68. Un créancier demande à être colloqué dans un ordre en vertu d'une hypothèque à lui propre; il succombe. Il demande ensuite sa collocation en vertu de l'hypothèque légale de la femme du débiteur à laquelle il a été subrogé.

(1) Rejet, 6 avril 1831 (Dalloz, au mot Chose jugée, no 210). (2) Rejet, 10 décembre 1866 (Dalloz, 1867, 1, 498).

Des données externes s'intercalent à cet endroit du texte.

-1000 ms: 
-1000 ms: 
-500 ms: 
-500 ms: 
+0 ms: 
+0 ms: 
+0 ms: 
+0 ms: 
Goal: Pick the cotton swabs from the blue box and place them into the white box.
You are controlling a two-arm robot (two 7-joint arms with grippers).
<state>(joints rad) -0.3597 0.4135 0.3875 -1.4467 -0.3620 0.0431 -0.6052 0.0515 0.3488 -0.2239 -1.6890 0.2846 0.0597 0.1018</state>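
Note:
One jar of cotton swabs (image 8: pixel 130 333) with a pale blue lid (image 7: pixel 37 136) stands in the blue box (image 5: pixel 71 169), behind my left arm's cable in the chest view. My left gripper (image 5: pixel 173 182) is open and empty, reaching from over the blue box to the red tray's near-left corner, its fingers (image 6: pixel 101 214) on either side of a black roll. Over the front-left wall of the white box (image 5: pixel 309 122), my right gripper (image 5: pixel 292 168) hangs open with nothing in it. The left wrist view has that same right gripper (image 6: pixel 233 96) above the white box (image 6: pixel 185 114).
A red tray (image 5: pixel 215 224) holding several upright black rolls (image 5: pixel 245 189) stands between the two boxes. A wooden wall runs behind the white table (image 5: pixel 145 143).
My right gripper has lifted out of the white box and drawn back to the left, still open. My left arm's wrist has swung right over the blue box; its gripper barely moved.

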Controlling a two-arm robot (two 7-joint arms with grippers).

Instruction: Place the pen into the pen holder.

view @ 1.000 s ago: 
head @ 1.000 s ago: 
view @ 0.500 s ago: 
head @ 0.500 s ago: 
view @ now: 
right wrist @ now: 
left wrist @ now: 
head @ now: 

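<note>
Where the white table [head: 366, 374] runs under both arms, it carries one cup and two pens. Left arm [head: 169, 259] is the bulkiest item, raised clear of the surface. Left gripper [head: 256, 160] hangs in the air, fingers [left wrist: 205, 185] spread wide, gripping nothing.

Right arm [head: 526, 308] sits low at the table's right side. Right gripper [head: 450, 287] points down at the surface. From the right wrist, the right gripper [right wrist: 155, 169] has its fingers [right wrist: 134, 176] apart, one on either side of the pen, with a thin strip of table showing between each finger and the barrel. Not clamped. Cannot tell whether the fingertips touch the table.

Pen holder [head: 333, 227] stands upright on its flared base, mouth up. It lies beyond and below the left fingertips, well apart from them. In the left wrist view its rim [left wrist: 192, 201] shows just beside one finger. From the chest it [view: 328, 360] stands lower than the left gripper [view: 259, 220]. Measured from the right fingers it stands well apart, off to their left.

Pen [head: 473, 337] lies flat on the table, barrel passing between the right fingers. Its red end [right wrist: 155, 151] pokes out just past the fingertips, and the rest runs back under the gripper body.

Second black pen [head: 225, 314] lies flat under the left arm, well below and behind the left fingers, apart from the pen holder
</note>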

Y a-t-il identité de cause? La cour 'Amiens s'est pro noncée pour l'affirmative la créance était la même, la demande fondée sur la même cause, une hypothèque, donc il y avait chose jugée. C'est la théorie traditionnelle qui a égaré la cour. Le créancier qui a une hypothèque conventionnelle et qui est aussi subrogé à une hypothèque légale a, en réalité, deux causes différentes, quoique l'une et l'autre lui donnent le même rang de préférence; donc s'il succombe sur l'une, il peut encore invoquer l'autre ; là où il y avait deux causes diverses, la cour n'avait vu que des moyens différents. La cour de cassation redressa l'erreur. On lit dans l'arrêt par lequel elle a cassé la décision attaquée : « Le créancier qui n'a qu'un droit à exercer est tenu de présenter simultanément tous les moyens propres à l'établir, et s'il succombe dans une première demande, il ne peut pas la renouveler sous prétexte qu'il a de nouveaux moyens à invoquer. Au contraire, le créancier qui a des droits distincts par leur cause et leur objet n'est nullement tenu d'en cumuler l'exercice, il peut faire valoir successivement chacun de ses droits; or, le créancier, dans l'espèce, avait deux droits bien distincts, deux hypothèques, l'une de son chef, l'autre du chef de la femme du débiteur à laquelle il était subrogé une hypothèque conventionnelle et une hypothèque légale; donc il pouvait les faire valoir successivement jusqu'à la clôture de l'ordre (1). Dans la doctrine traditionnelle, on dit que le droit réclamé, c'est le droit de préférence en vertu d'une hypothèque; la convention et la loi, sur lesquelles l'hypothèque est fondée, sont considérées comme des moyens. L'erreur est palpable. Le moyen, c'est l'acte notarié et le texte de loi que l'on produit pour établir qu'il y a une hypothèque conventionnelle ou une hypothèque légale. Quant à l'hypothèque, c'est le fondement juridique de la préférence que le créancier réclame, c'est donc une cause, partant le droit de préférence peut avoir plusieurs causes; quand on succombe sur l'une, on peut encore faire valoir l'autre. On voit que la théorie traditionnelle

(1) Cassation, 5 avril 1831 (Dalloz, au mot Chose jugée, no 202, 2o).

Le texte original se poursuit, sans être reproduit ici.